§ **Directions**: In the data below, which lines hold "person"? Copy every one.

Stored items
════════════════════

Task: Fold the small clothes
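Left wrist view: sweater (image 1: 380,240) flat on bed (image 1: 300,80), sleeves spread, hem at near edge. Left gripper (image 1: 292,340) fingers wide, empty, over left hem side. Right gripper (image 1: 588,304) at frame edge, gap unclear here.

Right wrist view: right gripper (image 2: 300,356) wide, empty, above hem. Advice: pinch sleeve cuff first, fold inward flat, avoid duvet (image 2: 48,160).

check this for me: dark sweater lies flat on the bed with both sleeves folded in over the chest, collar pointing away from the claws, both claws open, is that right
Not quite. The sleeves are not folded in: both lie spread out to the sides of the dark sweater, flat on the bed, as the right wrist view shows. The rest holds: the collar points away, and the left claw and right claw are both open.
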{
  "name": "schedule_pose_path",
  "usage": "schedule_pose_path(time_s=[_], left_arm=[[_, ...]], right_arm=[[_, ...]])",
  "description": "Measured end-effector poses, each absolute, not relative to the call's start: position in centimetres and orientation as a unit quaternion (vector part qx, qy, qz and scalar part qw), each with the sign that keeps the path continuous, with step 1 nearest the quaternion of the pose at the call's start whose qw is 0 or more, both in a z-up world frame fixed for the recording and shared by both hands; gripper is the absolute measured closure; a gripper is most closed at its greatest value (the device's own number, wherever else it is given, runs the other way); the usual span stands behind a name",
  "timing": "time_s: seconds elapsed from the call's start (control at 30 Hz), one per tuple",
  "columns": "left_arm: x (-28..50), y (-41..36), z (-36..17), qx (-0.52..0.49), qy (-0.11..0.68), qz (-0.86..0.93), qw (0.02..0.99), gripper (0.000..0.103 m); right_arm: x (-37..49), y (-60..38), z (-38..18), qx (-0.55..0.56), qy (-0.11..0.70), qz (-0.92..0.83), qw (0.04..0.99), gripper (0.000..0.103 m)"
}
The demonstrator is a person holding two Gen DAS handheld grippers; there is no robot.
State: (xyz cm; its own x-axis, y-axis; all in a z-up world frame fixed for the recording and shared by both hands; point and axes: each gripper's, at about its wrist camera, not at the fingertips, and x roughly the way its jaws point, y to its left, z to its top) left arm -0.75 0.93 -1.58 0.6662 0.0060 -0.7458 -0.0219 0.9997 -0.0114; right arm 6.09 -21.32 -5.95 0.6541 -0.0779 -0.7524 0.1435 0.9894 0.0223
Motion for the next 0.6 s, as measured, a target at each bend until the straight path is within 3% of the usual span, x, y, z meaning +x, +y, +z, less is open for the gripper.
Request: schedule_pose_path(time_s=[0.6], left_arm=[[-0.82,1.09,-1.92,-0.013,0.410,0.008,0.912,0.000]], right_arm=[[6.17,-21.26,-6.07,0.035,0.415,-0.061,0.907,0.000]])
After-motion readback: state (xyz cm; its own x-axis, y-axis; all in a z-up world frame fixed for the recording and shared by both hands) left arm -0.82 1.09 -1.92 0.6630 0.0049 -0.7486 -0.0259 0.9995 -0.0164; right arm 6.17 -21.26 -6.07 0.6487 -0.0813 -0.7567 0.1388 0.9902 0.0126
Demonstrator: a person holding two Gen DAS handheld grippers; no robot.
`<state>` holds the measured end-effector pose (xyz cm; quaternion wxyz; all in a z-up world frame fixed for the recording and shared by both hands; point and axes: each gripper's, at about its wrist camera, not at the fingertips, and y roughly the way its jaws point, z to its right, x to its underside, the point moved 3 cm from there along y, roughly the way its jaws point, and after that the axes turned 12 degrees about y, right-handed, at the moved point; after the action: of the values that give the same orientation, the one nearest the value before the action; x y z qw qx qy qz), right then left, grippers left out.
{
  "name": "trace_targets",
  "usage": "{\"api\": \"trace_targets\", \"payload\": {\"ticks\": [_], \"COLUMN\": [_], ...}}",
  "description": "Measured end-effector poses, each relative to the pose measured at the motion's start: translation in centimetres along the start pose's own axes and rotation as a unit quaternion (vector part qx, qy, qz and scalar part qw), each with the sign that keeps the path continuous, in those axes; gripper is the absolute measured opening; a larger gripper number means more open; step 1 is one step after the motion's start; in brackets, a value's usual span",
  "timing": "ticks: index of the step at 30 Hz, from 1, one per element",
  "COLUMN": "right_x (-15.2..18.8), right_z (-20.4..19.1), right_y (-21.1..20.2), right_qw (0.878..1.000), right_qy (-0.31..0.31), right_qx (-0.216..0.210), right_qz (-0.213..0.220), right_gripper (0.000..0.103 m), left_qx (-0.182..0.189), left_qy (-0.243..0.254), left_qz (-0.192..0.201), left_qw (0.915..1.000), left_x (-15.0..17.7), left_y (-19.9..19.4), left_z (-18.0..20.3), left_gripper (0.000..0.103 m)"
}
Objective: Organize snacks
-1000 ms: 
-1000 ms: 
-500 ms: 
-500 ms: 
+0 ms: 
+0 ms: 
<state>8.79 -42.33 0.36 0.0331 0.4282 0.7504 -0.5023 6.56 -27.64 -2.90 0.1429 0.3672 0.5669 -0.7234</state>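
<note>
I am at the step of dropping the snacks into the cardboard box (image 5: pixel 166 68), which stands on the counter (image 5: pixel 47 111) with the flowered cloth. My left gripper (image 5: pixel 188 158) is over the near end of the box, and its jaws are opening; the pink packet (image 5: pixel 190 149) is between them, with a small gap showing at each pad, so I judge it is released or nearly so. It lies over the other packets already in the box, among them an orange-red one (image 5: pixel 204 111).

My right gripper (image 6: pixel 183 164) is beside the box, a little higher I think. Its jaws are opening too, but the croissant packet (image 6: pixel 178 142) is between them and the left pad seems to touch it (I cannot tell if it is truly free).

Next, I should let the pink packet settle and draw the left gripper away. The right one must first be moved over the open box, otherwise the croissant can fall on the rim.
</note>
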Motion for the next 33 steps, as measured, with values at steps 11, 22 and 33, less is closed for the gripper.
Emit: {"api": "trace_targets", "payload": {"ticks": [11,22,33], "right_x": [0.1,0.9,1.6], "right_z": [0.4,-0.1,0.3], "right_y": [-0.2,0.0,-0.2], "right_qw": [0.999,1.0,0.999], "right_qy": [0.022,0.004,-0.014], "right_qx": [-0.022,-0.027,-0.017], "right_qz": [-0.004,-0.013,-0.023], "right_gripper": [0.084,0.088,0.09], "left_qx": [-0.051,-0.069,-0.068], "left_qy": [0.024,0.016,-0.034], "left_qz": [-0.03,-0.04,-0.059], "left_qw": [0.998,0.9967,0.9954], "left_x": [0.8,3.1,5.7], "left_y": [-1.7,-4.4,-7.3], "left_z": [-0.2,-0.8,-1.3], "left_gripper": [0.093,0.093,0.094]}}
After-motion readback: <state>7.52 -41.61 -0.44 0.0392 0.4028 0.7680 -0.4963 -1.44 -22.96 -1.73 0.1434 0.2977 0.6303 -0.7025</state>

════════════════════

§ **Reply**:
The demonstrator is a person holding two Gen DAS handheld grippers; there is no robot.
Demonstrator: a person holding two Gen DAS handheld grippers; no robot.

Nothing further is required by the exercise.